▸ EXERCISE OBJECTIVE
Write out every line of the material exactly as it appears.
Start of INFORMATION SUPPLIED
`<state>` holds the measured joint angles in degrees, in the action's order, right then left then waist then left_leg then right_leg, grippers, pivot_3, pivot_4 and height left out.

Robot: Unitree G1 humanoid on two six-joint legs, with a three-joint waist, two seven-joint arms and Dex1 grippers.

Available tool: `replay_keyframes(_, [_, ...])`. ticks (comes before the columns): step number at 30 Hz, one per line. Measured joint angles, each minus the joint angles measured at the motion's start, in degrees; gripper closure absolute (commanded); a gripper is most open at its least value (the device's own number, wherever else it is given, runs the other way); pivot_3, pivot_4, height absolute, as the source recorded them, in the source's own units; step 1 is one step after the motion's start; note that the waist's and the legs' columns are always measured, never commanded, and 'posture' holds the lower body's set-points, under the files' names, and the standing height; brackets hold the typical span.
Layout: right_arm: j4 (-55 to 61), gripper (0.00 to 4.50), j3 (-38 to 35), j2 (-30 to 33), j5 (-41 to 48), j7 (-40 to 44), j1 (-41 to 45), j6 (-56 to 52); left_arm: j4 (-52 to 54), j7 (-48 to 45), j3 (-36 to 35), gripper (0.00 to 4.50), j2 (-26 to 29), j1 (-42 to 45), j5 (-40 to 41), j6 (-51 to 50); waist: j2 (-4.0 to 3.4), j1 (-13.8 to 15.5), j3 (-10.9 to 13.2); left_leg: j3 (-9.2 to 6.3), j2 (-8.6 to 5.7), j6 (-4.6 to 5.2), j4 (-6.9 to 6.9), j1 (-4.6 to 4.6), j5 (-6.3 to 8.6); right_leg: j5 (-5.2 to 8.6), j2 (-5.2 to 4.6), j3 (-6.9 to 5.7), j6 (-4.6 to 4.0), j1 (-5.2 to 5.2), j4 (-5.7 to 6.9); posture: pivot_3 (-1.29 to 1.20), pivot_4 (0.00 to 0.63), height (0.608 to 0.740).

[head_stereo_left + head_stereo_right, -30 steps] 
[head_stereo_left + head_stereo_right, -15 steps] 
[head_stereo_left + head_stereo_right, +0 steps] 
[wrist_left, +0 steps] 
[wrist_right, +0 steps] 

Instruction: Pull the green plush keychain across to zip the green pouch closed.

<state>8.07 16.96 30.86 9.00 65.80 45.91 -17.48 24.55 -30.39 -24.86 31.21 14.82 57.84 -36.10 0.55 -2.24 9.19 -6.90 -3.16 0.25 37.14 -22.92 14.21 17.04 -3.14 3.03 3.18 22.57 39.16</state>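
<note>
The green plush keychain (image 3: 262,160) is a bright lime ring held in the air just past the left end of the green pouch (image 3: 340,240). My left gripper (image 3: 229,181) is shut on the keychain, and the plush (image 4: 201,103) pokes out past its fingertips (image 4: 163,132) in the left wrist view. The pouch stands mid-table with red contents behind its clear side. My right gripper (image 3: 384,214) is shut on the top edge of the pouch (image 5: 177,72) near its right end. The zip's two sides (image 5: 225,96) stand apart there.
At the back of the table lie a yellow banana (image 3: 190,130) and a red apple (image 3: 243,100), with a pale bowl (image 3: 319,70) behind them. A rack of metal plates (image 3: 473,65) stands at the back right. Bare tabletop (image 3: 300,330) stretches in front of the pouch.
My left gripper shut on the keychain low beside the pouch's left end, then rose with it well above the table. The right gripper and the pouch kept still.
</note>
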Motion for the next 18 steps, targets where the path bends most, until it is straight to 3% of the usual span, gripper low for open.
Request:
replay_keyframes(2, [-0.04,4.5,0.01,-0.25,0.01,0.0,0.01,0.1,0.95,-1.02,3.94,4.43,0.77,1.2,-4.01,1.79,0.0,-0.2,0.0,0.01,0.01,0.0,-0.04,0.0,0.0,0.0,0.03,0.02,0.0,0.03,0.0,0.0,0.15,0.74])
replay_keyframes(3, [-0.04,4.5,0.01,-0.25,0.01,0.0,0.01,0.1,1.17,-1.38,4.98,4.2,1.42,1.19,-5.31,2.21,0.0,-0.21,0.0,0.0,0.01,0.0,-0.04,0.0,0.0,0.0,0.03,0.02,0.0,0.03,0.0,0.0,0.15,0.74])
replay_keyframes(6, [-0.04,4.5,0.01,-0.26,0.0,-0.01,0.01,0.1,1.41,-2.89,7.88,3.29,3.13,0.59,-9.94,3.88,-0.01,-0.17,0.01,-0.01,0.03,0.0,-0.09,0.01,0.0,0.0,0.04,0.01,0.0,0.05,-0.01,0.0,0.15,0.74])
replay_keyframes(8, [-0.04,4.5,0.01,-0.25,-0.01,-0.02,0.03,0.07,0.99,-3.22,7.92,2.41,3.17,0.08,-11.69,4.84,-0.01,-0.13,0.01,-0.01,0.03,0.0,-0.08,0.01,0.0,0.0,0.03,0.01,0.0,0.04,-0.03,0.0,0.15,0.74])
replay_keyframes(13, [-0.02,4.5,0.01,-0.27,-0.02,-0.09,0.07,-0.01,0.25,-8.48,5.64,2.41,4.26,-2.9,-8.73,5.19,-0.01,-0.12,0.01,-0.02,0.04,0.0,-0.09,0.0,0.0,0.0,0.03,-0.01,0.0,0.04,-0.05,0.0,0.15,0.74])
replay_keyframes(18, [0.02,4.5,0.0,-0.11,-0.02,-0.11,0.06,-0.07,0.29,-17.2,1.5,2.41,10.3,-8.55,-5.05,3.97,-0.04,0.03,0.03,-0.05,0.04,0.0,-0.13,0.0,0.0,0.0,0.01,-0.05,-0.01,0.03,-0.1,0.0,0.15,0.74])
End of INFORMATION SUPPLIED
▸ SOLUTION FOR THIS EXERCISE
`<state>` holds the measured joint angles in degrees, in the action's order, right then left then waist then left_leg then right_leg, grippers, pivot_3, pivot_4 and height left out.

Robot: Unitree G1 humanoid on two six-joint legs, with a three-joint waist, two seven-joint arms and Dex1 grippers.

Available tool: `replay_keyframes(_, [_, ...])`. ticks (comes before the columns): step number at 30 Hz, one per line. Measured joint angles, each minus the joint angles measured at the motion's start, in degrees; gripper closure absolute (commanded); a gripper is most open at its least value (the device's own number, wherever else it is given, runs the other way); pivot_3, pivot_4, height absolute, as the source recorded them, in the source's own units; step 1 is one step after the motion's start; note that the waist's and the legs' columns are always measured, never commanded, and 'posture' holds the lower body's set-points, under the files' names, and the standing height; brackets hold the typical span.
Layout: right_arm: j4 (-55 to 61), gripper (0.00 to 4.50), j3 (-38 to 35), j2 (-30 to 33), j5 (-41 to 48), j7 (-40 to 44), j1 (-41 to 45), j6 (-56 to 52); left_arm: j4 (-52 to 54), j7 (-48 to 45), j3 (-36 to 35), gripper (0.00 to 4.50), j2 (-26 to 29), j1 (-42 to 45), j5 (-40 to 41), j6 (-51 to 50); waist: j2 (-4.0 to 3.4), j1 (-13.8 to 15.5), j3 (-10.9 to 13.2); left_leg: j3 (-9.2 to 6.3), j2 (-8.6 to 5.7), j6 (-4.6 to 5.2), j4 (-6.9 to 6.9), j1 (-4.6 to 4.6), j5 (-6.3 to 8.6); right_leg: j5 (-5.2 to 8.6), j2 (-5.2 to 4.6), j3 (-6.9 to 5.7), j6 (-4.6 to 4.0), j1 (-5.2 to 5.2), j4 (-5.7 to 6.9); posture: pivot_3 (-1.29 to 1.20), pivot_4 (0.00 to 0.63), height (0.608 to 0.740).

[head_stereo_left + head_stereo_right, -30 steps] 
[head_stereo_left + head_stereo_right, -15 steps] 
[head_stereo_left + head_stereo_right, +0 steps] 
[wrist_left, +0 steps] 
[wrist_right, +0 steps] 

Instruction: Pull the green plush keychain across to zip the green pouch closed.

<state>8.07 16.96 30.86 9.00 65.80 45.91 -17.48 24.55 -30.39 -24.86 31.21 14.82 57.84 -36.10 0.55 -2.24 9.19 -6.90 -3.16 0.25 37.14 -22.92 14.21 17.04 -3.14 3.03 3.18 22.57 39.16</state>
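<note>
The green plush keychain (image 3: 262,160) is a bright lime ring held in the air just past the left end of the green pouch (image 3: 340,240). My left gripper (image 3: 229,181) is shut on the keychain, and the plush (image 4: 201,103) pokes out past its fingertips (image 4: 163,132) in the left wrist view. The pouch stands mid-table with red contents behind its clear side. My right gripper (image 3: 384,214) is shut on the top edge of the pouch (image 5: 177,72) near its right end. The zip's two sides (image 5: 225,96) stand apart there.
At the back of the table lie a yellow banana (image 3: 190,130) and a red apple (image 3: 243,100), with a pale bowl (image 3: 319,70) behind them. A rack of metal plates (image 3: 473,65) stands at the back right. Bare tabletop (image 3: 300,330) stretches in front of the pouch.
My left gripper shut on the keychain low beside the pouch's left end, then rose with it well above the table. The right gripper and the pouch kept still.
</note>
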Motion for the next 18 steps, targets where the path bends most, until it is straight to 3% of the usual span, gripper low for open.
Request:
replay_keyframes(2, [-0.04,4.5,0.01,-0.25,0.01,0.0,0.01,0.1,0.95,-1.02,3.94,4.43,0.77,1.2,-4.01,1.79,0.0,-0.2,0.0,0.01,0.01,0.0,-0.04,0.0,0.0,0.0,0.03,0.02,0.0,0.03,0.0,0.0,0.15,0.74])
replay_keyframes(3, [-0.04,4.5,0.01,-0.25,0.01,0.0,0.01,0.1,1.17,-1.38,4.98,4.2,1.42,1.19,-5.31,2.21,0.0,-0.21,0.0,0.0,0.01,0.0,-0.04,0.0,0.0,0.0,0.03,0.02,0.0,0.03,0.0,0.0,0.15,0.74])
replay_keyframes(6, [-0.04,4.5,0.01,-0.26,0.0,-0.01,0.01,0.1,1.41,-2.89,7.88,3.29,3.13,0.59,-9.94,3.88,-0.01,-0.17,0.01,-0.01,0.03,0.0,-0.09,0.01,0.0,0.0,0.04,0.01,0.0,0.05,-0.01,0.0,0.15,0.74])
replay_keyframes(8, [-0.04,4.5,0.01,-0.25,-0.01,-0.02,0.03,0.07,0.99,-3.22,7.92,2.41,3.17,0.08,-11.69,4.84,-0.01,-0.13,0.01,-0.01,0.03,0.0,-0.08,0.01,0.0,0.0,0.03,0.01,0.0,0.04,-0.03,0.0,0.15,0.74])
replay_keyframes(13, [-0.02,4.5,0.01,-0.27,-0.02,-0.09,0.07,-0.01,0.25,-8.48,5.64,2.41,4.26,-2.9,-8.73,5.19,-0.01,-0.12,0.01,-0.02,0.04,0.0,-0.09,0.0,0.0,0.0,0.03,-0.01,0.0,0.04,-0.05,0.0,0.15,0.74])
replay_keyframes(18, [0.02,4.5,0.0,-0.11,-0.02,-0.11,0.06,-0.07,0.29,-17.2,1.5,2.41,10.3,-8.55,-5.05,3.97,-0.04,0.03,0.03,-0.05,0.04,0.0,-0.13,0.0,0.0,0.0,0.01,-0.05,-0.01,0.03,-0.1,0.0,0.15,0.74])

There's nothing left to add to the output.